## Problem to work on
Would you repeat every line of the data exactly?

## Given data
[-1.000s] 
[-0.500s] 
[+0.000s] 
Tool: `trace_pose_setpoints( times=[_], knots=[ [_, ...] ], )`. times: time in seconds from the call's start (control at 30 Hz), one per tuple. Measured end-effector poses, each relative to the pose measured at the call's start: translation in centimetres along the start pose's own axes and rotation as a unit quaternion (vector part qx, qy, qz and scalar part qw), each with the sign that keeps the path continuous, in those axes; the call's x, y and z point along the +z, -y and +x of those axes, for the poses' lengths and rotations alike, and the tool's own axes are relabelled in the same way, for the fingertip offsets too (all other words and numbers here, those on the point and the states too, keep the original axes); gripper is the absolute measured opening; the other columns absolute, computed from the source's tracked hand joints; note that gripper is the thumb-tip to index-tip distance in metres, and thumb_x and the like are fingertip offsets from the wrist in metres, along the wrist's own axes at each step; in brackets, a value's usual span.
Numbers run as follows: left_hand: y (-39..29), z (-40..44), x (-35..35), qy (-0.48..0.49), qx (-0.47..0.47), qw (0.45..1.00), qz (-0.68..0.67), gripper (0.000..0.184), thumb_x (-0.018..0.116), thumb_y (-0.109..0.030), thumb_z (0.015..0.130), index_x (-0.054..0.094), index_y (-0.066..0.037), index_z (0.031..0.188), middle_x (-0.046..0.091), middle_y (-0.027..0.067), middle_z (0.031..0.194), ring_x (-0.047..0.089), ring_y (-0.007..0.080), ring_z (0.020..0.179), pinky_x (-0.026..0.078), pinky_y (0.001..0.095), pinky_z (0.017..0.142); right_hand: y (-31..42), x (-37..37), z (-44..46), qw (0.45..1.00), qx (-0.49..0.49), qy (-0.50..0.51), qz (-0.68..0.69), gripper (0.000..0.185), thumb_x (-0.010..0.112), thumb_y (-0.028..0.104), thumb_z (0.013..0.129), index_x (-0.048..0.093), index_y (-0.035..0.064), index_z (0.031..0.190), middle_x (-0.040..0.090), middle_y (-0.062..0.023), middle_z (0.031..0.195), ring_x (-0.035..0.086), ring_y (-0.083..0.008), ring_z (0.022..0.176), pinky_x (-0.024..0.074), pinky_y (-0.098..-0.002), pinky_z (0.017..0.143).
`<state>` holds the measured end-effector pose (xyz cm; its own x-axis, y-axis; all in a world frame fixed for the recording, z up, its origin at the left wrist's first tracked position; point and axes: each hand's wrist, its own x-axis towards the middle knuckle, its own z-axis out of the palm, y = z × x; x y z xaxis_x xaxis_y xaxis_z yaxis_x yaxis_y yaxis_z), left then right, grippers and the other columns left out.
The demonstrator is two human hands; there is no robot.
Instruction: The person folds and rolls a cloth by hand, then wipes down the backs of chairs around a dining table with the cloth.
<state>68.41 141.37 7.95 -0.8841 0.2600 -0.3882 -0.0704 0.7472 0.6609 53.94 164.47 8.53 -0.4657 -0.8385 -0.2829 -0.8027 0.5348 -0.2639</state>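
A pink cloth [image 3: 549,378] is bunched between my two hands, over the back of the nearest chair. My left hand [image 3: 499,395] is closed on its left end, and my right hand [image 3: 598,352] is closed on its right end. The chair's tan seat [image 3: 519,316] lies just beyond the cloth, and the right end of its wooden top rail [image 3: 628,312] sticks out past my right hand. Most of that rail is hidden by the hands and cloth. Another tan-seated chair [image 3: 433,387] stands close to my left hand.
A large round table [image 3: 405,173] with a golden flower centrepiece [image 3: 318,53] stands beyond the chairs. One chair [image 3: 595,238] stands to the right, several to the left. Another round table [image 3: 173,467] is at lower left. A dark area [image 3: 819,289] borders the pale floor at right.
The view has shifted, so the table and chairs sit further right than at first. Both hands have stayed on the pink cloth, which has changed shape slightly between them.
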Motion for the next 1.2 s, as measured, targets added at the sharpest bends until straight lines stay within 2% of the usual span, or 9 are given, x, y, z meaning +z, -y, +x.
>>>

## Written solution
[-1.000s] 
[-0.500s] 
[+0.000s] 
Tool: `trace_pose_setpoints( times=[_], knots=[ [_, ...] ], )`. times: time in seconds from the call's start (control at 30 Hz), one per tuple. Measured end-effector poses, each relative to the pose measured at the call's start: translation in centimetres along the start pose's own axes and rotation as a unit quaternion (vector part qx, qy, qz and scalar part qw), each with the sign that keeps the path continuous, in those axes; the call's x, y and z point along the +z, -y and +x of those axes, for the poses' lengths and rotations alike, and the tool's own axes are relabelled in the same way, for the fingertip offsets too (all other words and numbers here, those on the point and the states too, keep the original axes); gripper is the absolute measured opening; the other columns absolute, computed from the source's tracked hand joints; note that gripper is the thumb-tip to index-tip distance in metres, and thumb_x and the like are fingertip offsets from the wrist in metres, along the wrist's own axes at each step; in brackets, a value's usual span.
Numbers run as follows: left_hand: y (-39..29), z (-40..44), x (-35..35), qy (-0.48..0.49), qx (-0.47..0.47), qw (0.45..1.00), qz (-0.68..0.67), gripper (0.000..0.184), thumb_x (-0.018..0.116), thumb_y (-0.109..0.030), thumb_z (0.015..0.130), index_x (-0.054..0.094), index_y (-0.066..0.037), index_z (0.031..0.188), middle_x (-0.046..0.091), middle_y (-0.027..0.067), middle_z (0.031..0.194), ring_x (-0.047..0.089), ring_y (-0.007..0.080), ring_z (0.020..0.179), pinky_x (-0.026..0.078), pinky_y (0.001..0.095), pinky_z (0.017..0.142); right_hand: y (-31..42), x (-37..37), z (-44..46), qw (0.45..1.00), qx (-0.49..0.49), qy (-0.50..0.51), qz (-0.68..0.69), gripper (0.000..0.185), thumb_x (-0.010..0.112), thumb_y (-0.028..0.104), thumb_z (0.013..0.129), index_x (-0.048..0.093), index_y (-0.035..0.064), index_z (0.031..0.190), middle_x (-0.040..0.090), middle_y (-0.062..0.023), middle_z (0.031..0.195), ring_x (-0.035..0.086), ring_y (-0.083..0.008), ring_z (0.022..0.176), pinky_x (-0.024..0.074), pinky_y (-0.098..-0.002), pinky_z (0.017..0.143).
`<state>` holds the measured end-effector pose (xyz cm; its own x-axis, y-axis; all in a world frame fixed for the recording, z up, its origin at the left wrist's first tracked position; point and axes: each hand's wrist, its own x-axis towards the middle knuckle, its own z-axis out of the palm, y = z × x; x y z xaxis_x xaxis_y xaxis_z yaxis_x yaxis_y yaxis_z), left then right, grippers and the other columns left out.
The demonstrator is two human hands; there is no robot.
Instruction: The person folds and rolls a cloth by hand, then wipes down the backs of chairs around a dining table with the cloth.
<state>68.41 141.37 7.95 -0.8841 0.2600 -0.3882 -0.0704 0.7472 0.6609 53.94 164.47 8.53 -0.4657 -0.8385 -0.2829 -0.8027 0.5348 -0.2639</state>
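A pink cloth [image 3: 549,378] is bunched between my two hands, over the back of the nearest chair. My left hand [image 3: 499,395] is closed on its left end, and my right hand [image 3: 598,352] is closed on its right end. The chair's tan seat [image 3: 519,316] lies just beyond the cloth, and the right end of its wooden top rail [image 3: 628,312] sticks out past my right hand. Most of that rail is hidden by the hands and cloth. Another tan-seated chair [image 3: 433,387] stands close to my left hand.
A large round table [image 3: 405,173] with a golden flower centrepiece [image 3: 318,53] stands beyond the chairs. One chair [image 3: 595,238] stands to the right, several to the left. Another round table [image 3: 173,467] is at lower left. A dark area [image 3: 819,289] borders the pale floor at right.
The view has shifted, so the table and chairs sit further right than at first. Both hands have stayed on the pink cloth, which has changed shape slightly between them.
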Motion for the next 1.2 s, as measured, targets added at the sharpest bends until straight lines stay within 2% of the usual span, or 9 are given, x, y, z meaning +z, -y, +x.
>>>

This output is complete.